The enrichment stage appends extra context to sparse transaction descriptions before the Anchor Classifier runs. Two methods are tried in order:
- Keyword enrichment — each token in the transaction text is matched against a built-in German keyword map (
keywords_de.txt). A match appends a descriptive phrase (e.g.rewe→"REWE Lebensmittel Supermarkt"). Fast O(m) lookup with no network call required. - Search enrichment — if no keyword match and SearXNG is configured and reachable, a web search is performed for the counterparty name. The top result's title and first sentence are appended.
The enriched text is stored in the transaction context and used only by Stage 4.
See Web Enrichment for configuration details.
Stage 4 — Anchor Classifier¶
Fires on: Transactions still unresolved after Stage 3.
Each account has a pre-computed anchor embedding — a vector of the account's name and description. The transaction's enriched text (counterparty + purpose + enrichment) is encoded and compared against all anchor embeddings using cosine similarity.
If the best similarity exceeds the configured threshold (default 0.35), that account is returned.
Cold start: This is what enables classification with zero user history. Anchor embeddings are computed from account names when accounts are created, so the pipeline produces suggestions from day one.
Confidence: Proportional to cosine similarity (typically 0.35–0.65 for anchor matches)
Unresolved¶
If no stage produces a match above threshold, the pipeline returns tier: "unresolved" with confidence: 0.0. The transaction is marked Needs review — no account is suggested and the user assigns it manually. Every manual assignment becomes a new example for Stage 2.
The Feedback Loop¶
Every transaction you post with a correction (i.e. you changed the suggested account) is automatically added to the example store and improves Stage 2 on future similar transactions.
sequenceDiagram
participant User
participant Backend
participant MLService
Backend->>MLService: POST /classify (transaction)
MLService-->>Backend: {account: "Groceries", confidence: 0.82, tier: "example"}
Backend-->>User: Draft transaction — suggested "Groceries"
User->>Backend: POST /transactions/{id}/post (change to "Restaurants")
Backend->>MLService: POST /examples (transaction + "Restaurants")
Note over MLService: New example stored — improves Stage 2 next time
ClassificationOrchestrator¶
The ClassificationOrchestrator class in swen_ml/inference/classification/orchestrator.py coordinates the full pipeline.

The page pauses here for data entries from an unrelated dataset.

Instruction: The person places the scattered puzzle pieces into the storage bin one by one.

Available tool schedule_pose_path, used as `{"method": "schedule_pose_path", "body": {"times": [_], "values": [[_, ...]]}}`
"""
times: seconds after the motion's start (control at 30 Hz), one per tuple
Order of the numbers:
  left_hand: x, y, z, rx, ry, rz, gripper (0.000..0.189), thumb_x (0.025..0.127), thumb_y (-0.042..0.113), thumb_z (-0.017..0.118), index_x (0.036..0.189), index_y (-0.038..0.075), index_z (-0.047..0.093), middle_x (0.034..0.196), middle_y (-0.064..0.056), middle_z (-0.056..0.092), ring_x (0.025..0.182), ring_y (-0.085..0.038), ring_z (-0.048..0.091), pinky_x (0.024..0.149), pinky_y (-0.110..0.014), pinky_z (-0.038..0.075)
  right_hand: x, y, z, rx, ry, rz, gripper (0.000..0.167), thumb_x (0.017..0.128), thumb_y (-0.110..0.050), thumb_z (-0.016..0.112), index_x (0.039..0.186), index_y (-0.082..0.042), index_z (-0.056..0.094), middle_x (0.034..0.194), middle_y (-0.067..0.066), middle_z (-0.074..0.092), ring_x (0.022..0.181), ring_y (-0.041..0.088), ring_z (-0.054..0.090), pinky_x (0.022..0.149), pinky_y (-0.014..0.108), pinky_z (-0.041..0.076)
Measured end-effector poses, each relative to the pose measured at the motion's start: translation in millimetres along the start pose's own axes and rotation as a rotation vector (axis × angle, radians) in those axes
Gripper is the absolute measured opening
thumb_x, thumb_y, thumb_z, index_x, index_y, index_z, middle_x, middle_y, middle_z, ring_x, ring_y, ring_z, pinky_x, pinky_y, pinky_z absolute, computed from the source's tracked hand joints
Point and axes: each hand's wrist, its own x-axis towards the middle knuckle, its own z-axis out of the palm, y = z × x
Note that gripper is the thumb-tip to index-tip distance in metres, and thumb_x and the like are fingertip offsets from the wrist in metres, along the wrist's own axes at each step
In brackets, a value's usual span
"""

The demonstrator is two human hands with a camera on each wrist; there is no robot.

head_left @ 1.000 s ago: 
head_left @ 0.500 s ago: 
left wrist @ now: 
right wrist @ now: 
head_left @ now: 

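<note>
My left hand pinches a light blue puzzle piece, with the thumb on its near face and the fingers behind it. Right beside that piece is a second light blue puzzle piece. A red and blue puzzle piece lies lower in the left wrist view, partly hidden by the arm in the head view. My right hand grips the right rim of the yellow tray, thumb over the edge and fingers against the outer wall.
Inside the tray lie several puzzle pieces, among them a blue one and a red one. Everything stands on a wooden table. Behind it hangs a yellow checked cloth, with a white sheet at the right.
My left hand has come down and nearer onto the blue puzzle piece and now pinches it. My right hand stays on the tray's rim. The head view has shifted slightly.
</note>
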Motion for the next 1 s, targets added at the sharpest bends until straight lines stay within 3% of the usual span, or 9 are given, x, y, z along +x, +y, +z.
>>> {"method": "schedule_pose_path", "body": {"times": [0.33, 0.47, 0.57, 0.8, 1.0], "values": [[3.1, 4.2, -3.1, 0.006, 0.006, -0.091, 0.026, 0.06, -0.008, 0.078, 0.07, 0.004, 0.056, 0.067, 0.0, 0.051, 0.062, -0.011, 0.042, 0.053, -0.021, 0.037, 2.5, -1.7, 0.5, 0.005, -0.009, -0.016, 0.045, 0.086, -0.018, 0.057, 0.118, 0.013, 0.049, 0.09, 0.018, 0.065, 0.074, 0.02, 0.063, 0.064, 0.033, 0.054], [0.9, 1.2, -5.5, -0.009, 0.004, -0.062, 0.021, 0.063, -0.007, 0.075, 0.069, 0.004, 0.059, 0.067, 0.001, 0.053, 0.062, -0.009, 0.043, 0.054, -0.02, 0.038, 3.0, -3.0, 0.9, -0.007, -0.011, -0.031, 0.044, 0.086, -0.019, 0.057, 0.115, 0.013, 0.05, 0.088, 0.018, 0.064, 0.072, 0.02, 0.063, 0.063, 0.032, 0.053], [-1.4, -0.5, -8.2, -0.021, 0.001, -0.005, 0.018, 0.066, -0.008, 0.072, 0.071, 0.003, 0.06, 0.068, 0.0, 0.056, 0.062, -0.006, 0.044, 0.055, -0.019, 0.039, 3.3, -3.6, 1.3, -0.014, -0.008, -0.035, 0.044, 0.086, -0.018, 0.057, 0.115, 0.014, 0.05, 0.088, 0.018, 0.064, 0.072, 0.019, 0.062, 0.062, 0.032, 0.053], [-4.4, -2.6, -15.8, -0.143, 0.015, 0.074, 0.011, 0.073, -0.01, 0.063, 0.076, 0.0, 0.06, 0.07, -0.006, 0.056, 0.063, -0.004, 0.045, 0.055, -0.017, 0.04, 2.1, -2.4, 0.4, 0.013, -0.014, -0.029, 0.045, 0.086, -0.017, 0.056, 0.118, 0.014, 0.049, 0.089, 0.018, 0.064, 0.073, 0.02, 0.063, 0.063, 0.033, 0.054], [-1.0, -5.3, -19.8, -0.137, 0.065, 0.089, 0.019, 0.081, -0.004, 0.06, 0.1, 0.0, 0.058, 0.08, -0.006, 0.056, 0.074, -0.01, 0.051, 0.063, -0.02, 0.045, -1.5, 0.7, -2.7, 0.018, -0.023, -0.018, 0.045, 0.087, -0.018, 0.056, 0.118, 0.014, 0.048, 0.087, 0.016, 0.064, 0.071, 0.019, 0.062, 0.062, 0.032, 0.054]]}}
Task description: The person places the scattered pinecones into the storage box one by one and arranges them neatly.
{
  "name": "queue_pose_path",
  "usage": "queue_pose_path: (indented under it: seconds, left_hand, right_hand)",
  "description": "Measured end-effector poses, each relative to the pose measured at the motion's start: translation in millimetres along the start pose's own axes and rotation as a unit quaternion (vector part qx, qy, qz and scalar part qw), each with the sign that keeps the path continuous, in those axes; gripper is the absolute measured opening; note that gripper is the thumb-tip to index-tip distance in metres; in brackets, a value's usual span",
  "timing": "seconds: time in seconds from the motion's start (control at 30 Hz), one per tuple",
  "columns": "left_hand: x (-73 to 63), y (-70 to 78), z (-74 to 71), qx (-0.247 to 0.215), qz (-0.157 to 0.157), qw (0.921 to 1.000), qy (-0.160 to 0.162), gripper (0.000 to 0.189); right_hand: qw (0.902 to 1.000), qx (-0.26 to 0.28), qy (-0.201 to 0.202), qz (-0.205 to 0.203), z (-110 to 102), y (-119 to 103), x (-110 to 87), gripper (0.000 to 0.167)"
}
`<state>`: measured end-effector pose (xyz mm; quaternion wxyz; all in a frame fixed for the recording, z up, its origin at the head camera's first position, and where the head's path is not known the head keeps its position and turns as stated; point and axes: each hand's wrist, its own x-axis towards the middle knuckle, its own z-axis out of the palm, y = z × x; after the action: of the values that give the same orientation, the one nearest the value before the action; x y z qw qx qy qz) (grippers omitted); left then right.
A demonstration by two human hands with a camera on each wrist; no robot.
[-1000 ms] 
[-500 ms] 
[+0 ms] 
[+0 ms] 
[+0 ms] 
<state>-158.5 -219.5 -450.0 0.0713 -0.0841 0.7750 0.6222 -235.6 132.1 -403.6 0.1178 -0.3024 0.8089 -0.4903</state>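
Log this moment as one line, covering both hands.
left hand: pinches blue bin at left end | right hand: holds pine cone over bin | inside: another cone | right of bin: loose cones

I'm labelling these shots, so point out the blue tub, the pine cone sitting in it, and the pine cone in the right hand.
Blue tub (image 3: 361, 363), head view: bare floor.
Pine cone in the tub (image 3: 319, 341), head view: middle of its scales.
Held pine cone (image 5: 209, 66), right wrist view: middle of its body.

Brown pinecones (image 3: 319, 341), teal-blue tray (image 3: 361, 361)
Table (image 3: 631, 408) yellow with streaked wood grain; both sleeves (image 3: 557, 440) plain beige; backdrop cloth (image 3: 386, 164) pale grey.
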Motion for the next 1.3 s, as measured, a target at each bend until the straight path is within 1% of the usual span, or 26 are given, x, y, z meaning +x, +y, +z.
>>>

It:
- Loads user-specific data from the database (examples, anchors, noise model)
- Observes incoming transaction texts to update the IDF noise model
- Builds and executes the four pipeline stages in sequence
- Exits early if all transactions are resolved before all stages complete
The API response uses a tier field ("example" | "anchor" | "unresolved") to indicate which stage resolved each transaction.